# WORK REQUEST
Repeat the material exactly from its first line to the line that includes "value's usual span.". Skip pictures.

# DATA BLOCK
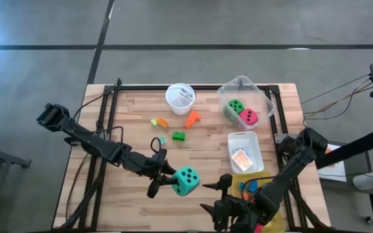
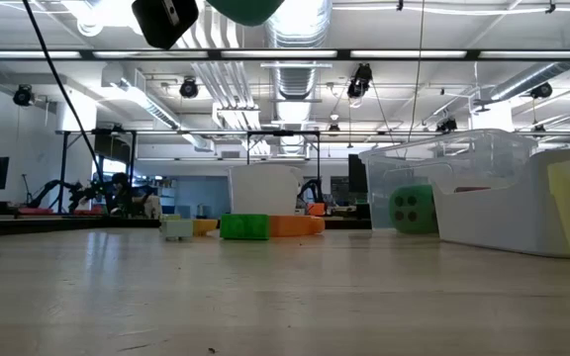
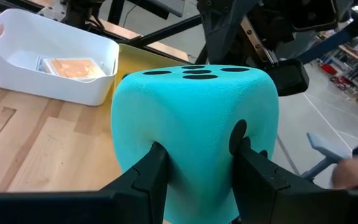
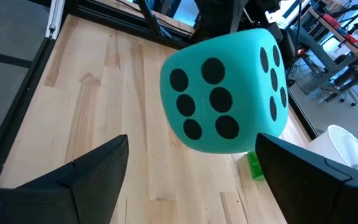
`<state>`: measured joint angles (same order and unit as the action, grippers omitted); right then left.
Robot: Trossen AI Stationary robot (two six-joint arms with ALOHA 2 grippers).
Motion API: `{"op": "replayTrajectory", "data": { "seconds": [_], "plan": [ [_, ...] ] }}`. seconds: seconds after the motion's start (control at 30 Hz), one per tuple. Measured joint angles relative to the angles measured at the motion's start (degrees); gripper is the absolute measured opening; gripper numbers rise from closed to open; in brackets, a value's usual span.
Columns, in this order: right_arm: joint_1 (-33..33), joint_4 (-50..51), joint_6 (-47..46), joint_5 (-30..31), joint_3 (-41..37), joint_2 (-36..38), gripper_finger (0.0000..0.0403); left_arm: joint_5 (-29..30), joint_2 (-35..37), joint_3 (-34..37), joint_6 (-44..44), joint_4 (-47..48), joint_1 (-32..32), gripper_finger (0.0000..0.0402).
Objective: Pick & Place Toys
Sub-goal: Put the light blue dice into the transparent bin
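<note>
Teal die [image 4: 225, 99] midair, right end effector [image 4: 191, 171] spread wide below it.
Six-pip face toward camera, second pipped face on its side. Both dark fingers [image 4: 73, 180] apart, not touching the die. Wooden desk [image 4: 104, 93] underneath. Small green block [image 4: 254, 165] and white cup [image 4: 347, 146] beyond the die.

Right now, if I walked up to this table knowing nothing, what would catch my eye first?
Probably the teal die, pinched in the left gripper and lifted off the wooden table near its front edge. The right gripper waits open just beside it. Next, the clear bin at the far right corner, holding a green die and a pink die.
</note>
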<state>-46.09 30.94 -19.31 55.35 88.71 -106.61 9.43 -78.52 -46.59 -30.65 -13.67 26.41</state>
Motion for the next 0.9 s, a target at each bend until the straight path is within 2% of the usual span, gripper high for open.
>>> {"op": "replayTrajectory", "data": {
  "seconds": [0.47,0.63,0.9],
  "plan": [
    [0.02,-0.27,0.06,0.02,0.00,0.00,0.0345,-0.03,-1.53,-0.01,0.77,0.57,-0.94,0.0135],
    [0.96,-5.26,2.05,0.09,0.02,0.00,0.0345,-0.19,-2.64,-0.70,0.61,0.84,-1.03,0.0135],
    [3.17,-7.48,6.15,-1.10,0.02,0.00,0.0345,-0.61,-2.77,-1.98,0.61,0.51,-1.01,0.0135]
  ]
}}
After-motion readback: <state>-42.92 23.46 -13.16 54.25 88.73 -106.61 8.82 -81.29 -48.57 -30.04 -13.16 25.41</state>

# RESULT OF THE TASK
`<state>`: measured joint angles (same order and unit as the action, grippers omitted); right then left.
Robot: Trossen AI Stationary robot (two six-joint arms with ALOHA 2 grippers).
Motion API: `{"op": "replayTrajectory", "data": { "seconds": [_], "plan": [ [_, ...] ] }}`. seconds: seconds after the motion's start (control at 30 Hz), one per tuple. Measured joint angles relative to the angles measured at the motion's start (degrees); gripper is the absolute measured opening; gripper numbers rise from closed to open; in brackets, a value's usual span.

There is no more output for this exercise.